Article 2. - Cette décision sera publiée au Journal officiel de la République française et notifiée dans les conditions prévues à l'article 23-11 de l'ordonnance du 7 novembre 1958 susvisée.Jugé par le Conseil constitutionnel dans sa séance du 17 juin 2020, où siégeaient : M. Laurent FABIUS, Président, Mme Claire BAZY MALAURIE, M. Alain JUPPÉ, Mmes Dominique LOTTIN, Corinne LUQUIENS, MM. Jacques MÉZARD, François PILLET et Michel PINAULT.
Rendu public le 17 juin 2020 .
JORF n°0149 du 18 juin 2020, texte n° 74
ECLI : FR : CC : 2020 : 2020.850.QPC
Les abstracts
- 11. CONSEIL CONSTITUTIONNEL ET CONTENTIEUX DES NORMES
- 11.6. QUESTION PRIORITAIRE DE CONSTITUTIONNALITÉ
- 11.6.3. Procédure applicable devant le Conseil constitutionnel
- 11.6.3.5. Détermination de la disposition soumise au Conseil constitutionnel
11.6.3.5.1. Délimitation plus étroite de la disposition législative soumise au Conseil constitutionnel
Le Conseil constitutionnel juge que la question prioritaire de constitutionnalité porte sur un champ plus restreint que la disposition renvoyée.
- 11. CONSEIL CONSTITUTIONNEL ET CONTENTIEUX DES NORMES
- 11.8. SENS ET PORTÉE DE LA DÉCISION
- 11.8.7. Autorité des décisions du Conseil constitutionnel
- 11.8.7.1. Hypothèses où la chose jugée est opposée
- 11.8.7.1.1. Contentieux des normes
- 11.8.7.1.1.4. Contentieux de l'article 61-1 (contrôle a posteriori)

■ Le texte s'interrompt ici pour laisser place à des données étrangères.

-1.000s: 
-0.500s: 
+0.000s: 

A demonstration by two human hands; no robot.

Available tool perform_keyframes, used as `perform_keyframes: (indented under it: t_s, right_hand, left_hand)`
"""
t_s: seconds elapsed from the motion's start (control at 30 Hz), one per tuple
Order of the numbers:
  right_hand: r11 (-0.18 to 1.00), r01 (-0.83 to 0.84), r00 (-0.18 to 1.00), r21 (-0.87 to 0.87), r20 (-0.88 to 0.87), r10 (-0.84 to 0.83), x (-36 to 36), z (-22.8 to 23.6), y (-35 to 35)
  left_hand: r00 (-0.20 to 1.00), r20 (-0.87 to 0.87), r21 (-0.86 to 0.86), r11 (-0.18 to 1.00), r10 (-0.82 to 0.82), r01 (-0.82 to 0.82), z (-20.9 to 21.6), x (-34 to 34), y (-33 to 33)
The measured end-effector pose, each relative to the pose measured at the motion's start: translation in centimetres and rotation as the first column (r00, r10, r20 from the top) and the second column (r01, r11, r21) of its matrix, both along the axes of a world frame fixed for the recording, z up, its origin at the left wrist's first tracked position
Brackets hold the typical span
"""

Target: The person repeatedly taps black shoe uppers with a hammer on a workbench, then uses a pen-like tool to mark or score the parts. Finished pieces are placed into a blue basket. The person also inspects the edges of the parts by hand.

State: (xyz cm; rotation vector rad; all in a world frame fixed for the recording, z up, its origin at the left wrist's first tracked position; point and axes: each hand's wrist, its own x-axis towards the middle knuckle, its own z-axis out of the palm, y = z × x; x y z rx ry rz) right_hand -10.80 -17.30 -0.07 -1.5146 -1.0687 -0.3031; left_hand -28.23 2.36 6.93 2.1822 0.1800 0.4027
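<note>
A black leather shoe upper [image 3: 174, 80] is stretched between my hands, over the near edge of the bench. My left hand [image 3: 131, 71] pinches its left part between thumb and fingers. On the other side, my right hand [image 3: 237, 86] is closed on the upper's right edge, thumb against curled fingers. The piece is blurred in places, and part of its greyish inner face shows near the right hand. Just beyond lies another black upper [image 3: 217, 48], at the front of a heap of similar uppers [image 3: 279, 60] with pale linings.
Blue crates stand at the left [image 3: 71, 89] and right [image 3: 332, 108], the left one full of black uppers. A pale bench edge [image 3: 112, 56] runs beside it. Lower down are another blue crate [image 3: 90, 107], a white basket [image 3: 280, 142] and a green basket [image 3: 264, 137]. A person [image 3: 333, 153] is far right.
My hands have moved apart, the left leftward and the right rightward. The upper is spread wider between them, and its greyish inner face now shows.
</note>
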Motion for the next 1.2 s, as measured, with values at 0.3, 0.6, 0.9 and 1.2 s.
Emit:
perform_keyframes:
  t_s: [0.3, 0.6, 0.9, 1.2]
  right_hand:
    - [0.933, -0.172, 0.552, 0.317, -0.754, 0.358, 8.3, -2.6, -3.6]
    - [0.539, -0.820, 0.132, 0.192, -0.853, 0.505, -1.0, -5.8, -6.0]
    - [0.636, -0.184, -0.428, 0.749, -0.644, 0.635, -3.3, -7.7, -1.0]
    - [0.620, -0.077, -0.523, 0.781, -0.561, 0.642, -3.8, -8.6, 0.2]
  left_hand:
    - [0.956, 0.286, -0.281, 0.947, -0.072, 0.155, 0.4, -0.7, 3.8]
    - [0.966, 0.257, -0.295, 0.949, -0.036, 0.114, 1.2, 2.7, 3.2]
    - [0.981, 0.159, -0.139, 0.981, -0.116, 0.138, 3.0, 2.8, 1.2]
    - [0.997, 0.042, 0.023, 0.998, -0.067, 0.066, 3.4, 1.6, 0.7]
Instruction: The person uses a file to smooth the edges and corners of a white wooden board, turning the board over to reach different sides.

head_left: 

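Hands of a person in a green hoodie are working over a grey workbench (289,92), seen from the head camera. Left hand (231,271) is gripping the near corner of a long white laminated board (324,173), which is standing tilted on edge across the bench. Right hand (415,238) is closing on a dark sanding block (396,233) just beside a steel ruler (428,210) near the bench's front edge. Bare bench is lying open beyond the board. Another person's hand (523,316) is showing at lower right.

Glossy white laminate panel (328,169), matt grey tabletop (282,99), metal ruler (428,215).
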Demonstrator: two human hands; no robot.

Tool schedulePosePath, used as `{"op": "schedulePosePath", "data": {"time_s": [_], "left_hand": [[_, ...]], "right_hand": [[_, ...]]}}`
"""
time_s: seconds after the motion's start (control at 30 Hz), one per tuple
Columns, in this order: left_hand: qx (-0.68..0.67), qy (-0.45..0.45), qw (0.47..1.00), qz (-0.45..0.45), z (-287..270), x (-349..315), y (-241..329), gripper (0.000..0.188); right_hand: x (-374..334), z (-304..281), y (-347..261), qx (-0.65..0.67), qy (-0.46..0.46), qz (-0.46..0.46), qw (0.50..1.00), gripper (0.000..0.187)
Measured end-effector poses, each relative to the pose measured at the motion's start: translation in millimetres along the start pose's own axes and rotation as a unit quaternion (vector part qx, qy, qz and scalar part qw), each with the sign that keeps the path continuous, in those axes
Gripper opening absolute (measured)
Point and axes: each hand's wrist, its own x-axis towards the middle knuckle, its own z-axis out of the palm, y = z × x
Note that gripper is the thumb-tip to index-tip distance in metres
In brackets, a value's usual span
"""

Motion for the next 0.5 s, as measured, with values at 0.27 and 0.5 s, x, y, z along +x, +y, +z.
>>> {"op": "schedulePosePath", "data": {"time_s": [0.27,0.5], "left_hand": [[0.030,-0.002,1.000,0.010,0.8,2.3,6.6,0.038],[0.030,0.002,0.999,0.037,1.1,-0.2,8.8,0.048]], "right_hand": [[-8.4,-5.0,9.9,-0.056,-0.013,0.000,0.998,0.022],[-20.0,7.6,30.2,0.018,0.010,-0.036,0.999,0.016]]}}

11.8.7.1.1.4.1. Refus de reconnaître un changement des circonstances
Si, depuis la décision du Conseil constitutionnel n° 82-146 DC du 18 novembre 1962 déclarant conformes à la Constitution les dispositions contestées dans la question prioritaire de constitutionnalité, le champ d'application de ces dispositions a été étendu aux communes d'au moins 1 000 habitants, les dispositions prévoyant cette extension ont été déclarées conformes à la Constitution par le Conseil constitutionnel dans sa décision n° 2013-667 DC du 16 mai 2013. En outre, ni la révision constitutionnelle du 23 juillet 2008, ni la mention explicite du principe de sincérité du scrutin dans des décisions du Conseil constitutionnel postérieures aux décisions précitées ne constituent un changement des circonstances justifiant le réexamen des dispositions contestées. Enfin, le taux d'abstention des électeurs lors du scrutin qui s'est tenu le 15 mars 2020 et le contexte particulier lié à l'épidémie de covid-19 ne constituent pas non plus un changement des circonstances justifiant un tel réexamen. Non-lieu à statuer.